Can you imagine nearly 13 years of daily challenges, frustrations, obstacles, struggles, and frequent failures that seem insurmountable? What would it feel like to finally succeed, to put an end to that misery once you cross the stage to receive your diploma, only to be expected to relive it for another 4 or 5 years, in a completely new and strange environment, without the supports you've grown to rely on?
Not all ADHD youth feel this way, but many certainly do. The mixture of emotions takes its toll on many young adults as they wrestle with an internal conflict: pride in finally finishing high school and overwhelming anxiety associated with going off to college in the fall to do it all over again.
There is a new wave taking hold in America that eases this conflict. Gap years are gaining momentum as a viable option for those who could use a break from the rigors of academia. It is also an opportunity for youth to mature, experience a period of self-discovery, learn valuable life skills, find a direction or calling, unwind from the stressors of the school environment, and be on their own for the first time -- without having to manage yet another academic semester.
Does it sound like an easy way out?
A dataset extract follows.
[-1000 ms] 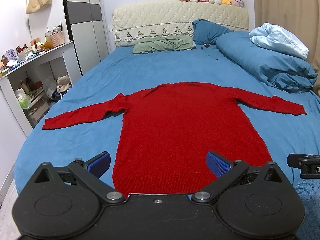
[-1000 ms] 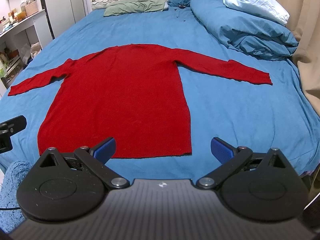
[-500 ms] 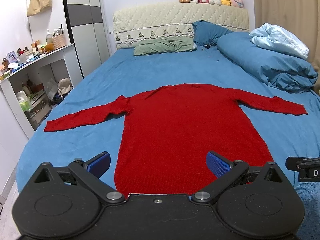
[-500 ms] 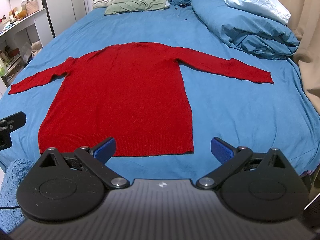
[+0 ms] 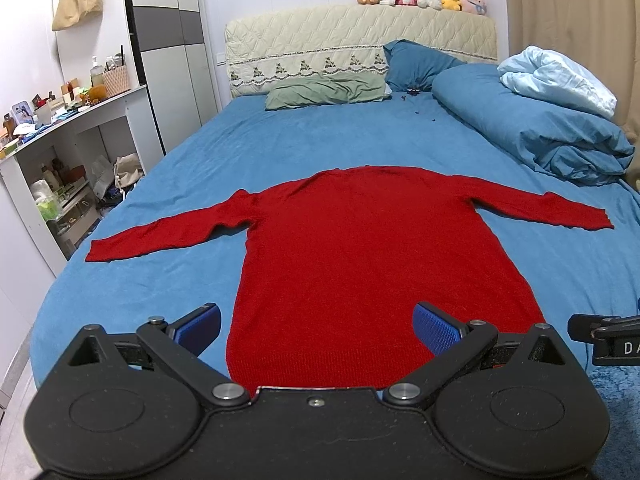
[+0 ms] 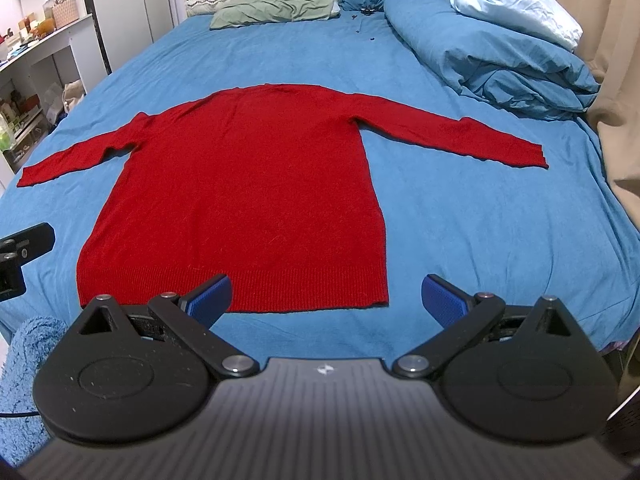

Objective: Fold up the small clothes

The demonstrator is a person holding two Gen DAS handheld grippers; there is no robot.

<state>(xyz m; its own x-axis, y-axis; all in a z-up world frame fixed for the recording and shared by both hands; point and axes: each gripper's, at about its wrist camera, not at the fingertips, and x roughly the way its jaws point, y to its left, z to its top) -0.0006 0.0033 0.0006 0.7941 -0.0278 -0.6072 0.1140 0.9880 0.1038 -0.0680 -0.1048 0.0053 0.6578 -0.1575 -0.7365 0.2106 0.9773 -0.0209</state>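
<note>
Red sweater [image 5: 360,248] flat on blue bed [image 5: 280,140], sleeves out, L tool [image 5: 316,326] & R tool [image 6: 326,298] wide open, empty

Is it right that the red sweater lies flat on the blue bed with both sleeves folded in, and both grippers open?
Not quite. The sweater lies flat on the bed, but both sleeves are spread out to the sides, as the right wrist view shows. The left gripper and right gripper are open.
</note>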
Are you concerned if your child takes a Gap Year, they will never get back to school?
In fact, students who take a Gap Year are more likely to complete college than those who go straight from high school to college. The benefits of a Gap Year are numerous:
- Young adults get the opportunity to recharge and find a purpose worthy of pursuing a degree
- They have the opportunity to string together a series of personal successes to increase their self-efficacy
- They get an extra year to mature both personally and socially
- They learn life skills necessary for success in a college setting
- They get the chance to discover their own strengths in a supportive, nurturing environment
The questions and answers below should help answer some of the bigger questions you may have about a Gap Year.
What is a gap year?
A gap year is a period of time when students take a break from formal education to travel, volunteer, study, intern, work, perform research, or any combination of these activities. A gap year can also be called an interim year, deferring college, or taking time out. Students who take a gap are also known as "gappers."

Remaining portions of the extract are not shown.